Wednesday, November 03, 2004

For what seems like the first time in my life, I've been accused of being too optimistic.

But Kerry could still pull it through. Bush has a margin of about 140,000 votes in Ohio - but there are still about 250,000 absentee and provisional ballots uncounted. And due to massive unjustified voter challenges (here and elsewhere on atrios), I feel safe in assuming that the provisional ballots will lean heavily Democratic. Will they lean Democratic heavily enough? Well, that's the question, isn't it. But I'm not giving up hope for Kerry yet. And if he does win... damn, that might be the deathblow of the electoral college, and I'd call that nothing but good news. For the second time in a row the electoral college would have picked the candidate who lost the popular vote, and this time Kerry lost the popular vote by an even greater margin than Bush did in 2000. Now that both sides have been hurt by it, maybe there will be serious attempts to get rid of the electoral college.

However, even though Kerry still has a chance, I'm not optimistic about the direction of our country in general. And it's not just the obvious fact that judging by the popular vote, most of the country prefers one of the most incompetent presidents ever to an actual American hero. I don't know why, but judging how dozens of votes went across the country, there is something seriously wrong.

Randy Kuhl won the House seat for New York's 29th district because when his opponent Samantha Barend showed that he threatened to shoot his ex-wife, it was seen as dirty politics and created a backlash against her.

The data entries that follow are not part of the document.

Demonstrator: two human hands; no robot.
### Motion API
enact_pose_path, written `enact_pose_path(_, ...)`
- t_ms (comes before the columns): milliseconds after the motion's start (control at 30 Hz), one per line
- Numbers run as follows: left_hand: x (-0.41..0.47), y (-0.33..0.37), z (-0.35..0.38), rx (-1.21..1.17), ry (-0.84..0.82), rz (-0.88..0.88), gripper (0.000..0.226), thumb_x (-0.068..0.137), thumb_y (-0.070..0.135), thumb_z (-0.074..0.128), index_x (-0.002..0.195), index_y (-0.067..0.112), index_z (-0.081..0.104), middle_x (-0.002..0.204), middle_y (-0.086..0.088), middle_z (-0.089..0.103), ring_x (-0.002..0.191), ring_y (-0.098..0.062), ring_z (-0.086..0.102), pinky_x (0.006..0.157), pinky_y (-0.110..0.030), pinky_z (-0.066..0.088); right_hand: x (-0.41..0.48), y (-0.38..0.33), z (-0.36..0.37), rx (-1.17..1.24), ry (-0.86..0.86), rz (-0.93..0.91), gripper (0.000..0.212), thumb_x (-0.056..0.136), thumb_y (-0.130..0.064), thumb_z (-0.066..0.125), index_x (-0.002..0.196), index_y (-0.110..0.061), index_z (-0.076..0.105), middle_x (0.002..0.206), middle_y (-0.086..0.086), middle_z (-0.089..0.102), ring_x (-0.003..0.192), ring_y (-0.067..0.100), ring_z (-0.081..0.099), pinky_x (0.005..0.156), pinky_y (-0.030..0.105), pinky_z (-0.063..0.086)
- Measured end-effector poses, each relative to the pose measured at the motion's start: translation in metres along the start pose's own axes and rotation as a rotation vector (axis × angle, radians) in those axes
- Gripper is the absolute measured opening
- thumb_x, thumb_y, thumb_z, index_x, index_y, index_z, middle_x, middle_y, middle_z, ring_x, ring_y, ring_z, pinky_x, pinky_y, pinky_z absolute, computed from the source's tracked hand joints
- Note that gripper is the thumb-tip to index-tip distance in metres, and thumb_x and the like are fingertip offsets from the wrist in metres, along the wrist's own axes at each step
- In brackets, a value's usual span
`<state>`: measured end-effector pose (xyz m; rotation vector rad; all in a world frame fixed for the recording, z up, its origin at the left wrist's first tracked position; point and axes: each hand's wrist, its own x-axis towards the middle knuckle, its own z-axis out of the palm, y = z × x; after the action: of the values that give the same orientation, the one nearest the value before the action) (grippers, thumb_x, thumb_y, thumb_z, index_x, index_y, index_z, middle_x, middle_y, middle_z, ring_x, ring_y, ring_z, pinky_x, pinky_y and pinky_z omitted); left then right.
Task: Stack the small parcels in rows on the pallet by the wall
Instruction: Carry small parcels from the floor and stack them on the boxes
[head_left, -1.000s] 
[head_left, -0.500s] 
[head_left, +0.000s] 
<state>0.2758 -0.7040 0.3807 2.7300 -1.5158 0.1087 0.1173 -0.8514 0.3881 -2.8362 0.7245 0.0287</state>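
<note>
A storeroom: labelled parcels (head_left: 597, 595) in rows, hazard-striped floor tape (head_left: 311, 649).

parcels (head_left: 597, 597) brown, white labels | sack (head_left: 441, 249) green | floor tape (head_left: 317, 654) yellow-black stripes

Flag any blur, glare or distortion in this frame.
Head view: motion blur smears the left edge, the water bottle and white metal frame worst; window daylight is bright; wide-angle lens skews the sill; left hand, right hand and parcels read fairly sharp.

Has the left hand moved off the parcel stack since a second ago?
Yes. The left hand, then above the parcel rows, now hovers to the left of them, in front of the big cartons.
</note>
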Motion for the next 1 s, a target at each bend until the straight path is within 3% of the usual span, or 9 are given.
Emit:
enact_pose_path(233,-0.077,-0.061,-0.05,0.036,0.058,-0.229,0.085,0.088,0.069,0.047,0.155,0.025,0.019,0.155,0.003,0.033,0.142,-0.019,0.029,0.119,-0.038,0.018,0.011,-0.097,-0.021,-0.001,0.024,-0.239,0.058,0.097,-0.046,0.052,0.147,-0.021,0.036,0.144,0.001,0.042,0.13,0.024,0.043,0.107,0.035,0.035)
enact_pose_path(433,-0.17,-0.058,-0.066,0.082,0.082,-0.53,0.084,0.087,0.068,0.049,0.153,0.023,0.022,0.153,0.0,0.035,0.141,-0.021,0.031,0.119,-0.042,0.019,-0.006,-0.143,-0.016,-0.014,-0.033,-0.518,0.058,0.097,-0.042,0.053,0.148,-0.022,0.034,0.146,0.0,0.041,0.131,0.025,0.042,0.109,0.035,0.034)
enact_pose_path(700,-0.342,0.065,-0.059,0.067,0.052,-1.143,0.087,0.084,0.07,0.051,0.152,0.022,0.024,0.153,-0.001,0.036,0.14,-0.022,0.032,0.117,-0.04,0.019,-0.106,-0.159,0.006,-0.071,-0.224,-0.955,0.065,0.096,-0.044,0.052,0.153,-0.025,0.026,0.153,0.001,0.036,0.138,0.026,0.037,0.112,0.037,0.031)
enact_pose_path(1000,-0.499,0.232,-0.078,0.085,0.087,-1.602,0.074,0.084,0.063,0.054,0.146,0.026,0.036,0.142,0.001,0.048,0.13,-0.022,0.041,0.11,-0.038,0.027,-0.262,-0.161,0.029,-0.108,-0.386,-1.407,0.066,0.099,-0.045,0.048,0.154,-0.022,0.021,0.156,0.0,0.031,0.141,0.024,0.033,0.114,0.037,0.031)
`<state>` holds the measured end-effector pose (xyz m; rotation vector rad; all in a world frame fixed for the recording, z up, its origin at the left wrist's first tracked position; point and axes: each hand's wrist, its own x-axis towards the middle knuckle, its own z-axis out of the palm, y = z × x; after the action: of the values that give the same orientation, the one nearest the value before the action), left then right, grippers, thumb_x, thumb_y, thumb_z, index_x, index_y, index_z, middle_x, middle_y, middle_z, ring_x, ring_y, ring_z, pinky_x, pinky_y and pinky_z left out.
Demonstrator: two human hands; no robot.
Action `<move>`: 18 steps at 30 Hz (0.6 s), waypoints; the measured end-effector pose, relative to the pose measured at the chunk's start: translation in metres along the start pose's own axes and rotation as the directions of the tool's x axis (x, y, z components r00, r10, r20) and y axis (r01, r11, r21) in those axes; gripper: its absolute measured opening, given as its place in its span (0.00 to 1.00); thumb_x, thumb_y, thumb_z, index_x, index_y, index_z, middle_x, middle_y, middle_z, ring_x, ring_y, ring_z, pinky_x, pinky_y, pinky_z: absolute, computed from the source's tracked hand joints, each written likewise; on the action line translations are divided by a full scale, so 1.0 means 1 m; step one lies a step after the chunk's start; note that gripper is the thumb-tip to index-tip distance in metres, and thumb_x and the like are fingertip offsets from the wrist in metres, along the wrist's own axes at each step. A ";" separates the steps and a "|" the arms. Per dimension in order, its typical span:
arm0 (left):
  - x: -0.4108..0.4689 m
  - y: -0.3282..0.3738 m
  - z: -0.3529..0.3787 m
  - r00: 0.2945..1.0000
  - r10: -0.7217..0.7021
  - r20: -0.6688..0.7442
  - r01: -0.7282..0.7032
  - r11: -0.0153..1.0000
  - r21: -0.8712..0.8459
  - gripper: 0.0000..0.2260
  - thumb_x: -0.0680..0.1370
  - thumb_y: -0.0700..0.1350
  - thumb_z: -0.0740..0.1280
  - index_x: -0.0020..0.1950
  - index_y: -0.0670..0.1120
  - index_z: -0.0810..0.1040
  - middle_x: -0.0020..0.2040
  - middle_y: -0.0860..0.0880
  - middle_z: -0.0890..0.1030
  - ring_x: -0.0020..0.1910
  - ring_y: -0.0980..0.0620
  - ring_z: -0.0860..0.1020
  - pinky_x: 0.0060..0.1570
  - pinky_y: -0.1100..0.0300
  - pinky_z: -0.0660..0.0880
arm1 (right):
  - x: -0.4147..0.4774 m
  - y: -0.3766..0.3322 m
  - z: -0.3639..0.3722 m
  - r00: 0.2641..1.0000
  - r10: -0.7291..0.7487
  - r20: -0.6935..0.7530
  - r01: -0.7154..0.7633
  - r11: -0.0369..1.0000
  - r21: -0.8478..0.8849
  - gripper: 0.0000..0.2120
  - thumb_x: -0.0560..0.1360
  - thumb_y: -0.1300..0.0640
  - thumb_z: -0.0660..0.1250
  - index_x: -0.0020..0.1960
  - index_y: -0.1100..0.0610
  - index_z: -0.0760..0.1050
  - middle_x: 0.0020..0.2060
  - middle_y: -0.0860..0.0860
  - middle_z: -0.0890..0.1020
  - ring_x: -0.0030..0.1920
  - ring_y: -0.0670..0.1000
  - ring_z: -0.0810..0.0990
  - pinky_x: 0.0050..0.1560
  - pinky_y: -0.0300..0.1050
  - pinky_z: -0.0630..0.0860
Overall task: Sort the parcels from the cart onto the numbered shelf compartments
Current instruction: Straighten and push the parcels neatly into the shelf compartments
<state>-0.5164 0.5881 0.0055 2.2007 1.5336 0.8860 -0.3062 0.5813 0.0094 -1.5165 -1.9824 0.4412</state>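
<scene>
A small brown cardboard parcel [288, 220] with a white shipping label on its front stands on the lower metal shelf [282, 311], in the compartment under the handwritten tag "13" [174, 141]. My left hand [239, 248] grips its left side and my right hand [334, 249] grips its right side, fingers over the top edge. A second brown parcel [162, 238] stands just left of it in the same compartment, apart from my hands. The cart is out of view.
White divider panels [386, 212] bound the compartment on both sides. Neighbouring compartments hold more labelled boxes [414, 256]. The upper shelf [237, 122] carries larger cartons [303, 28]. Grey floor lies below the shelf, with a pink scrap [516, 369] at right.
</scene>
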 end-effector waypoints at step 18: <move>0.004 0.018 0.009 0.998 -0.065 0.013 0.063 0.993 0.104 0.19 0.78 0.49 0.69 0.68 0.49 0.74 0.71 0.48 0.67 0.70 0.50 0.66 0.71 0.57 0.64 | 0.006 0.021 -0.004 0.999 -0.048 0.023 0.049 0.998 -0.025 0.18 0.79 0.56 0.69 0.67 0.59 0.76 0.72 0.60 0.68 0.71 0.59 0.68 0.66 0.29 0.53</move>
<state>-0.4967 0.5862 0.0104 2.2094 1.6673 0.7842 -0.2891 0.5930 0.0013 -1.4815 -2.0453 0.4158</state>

In Kentucky, incumbent Jim Bunning won re-election, despite the fact that he is suffering from some sort of dementia.

Lisa Murkowski got her Senate seat in Alaska in 2002 because the governor appointed her - Governor Frank Murkowski. Her father. And yesterday, she got to keep that seat.

Of course, there are amendments forbidding gay marriage and civil unions passed in a dozen or so states.

And then there's all the stuff I've talked about before - studies proving that Bush supporters are less well-informed than Kerry supporters and that Fox viewers are less well-informed than people who get their news from NPR or PBS, and stories showing that I can't believe character is an issue at all and that some of Bush's followers show cult-like devotion.

If Kerry does win Ohio, then he will face a House and Senate both controlled by a Republican Party (by an even larger margin than before) which will be absolutely enraged by Kerry winning in only the electoral college (even though that's how Bush won in 2000). If Kerry had won in a landslide the genuine conservatives in the Republican Party might have waked up and taken it back from the theocrats and Big Business shills, but now they'll all stay united. He would also have inherited a war on terror in which we just gave our enemy a huge recruitment boost, a seperate War on Iraq which is - dare I say it - a quagmire, and the largest budget deficit in history. There's no doubt in my mind that Kerry would be better for the country than Bush, but in the face of all those obstacles, would he be good enough?

And if Kerry doesn't win Ohio, then all those trends will mushroom. With the addition of between one and three more Antonin Scalias. I'm sorry to be optimistic about the country's future at the start of this post and do a 180 by the end, but I have to wonder, what will this country look like by the time I'm 30? What could possibly reverse or even just halt all these patterns?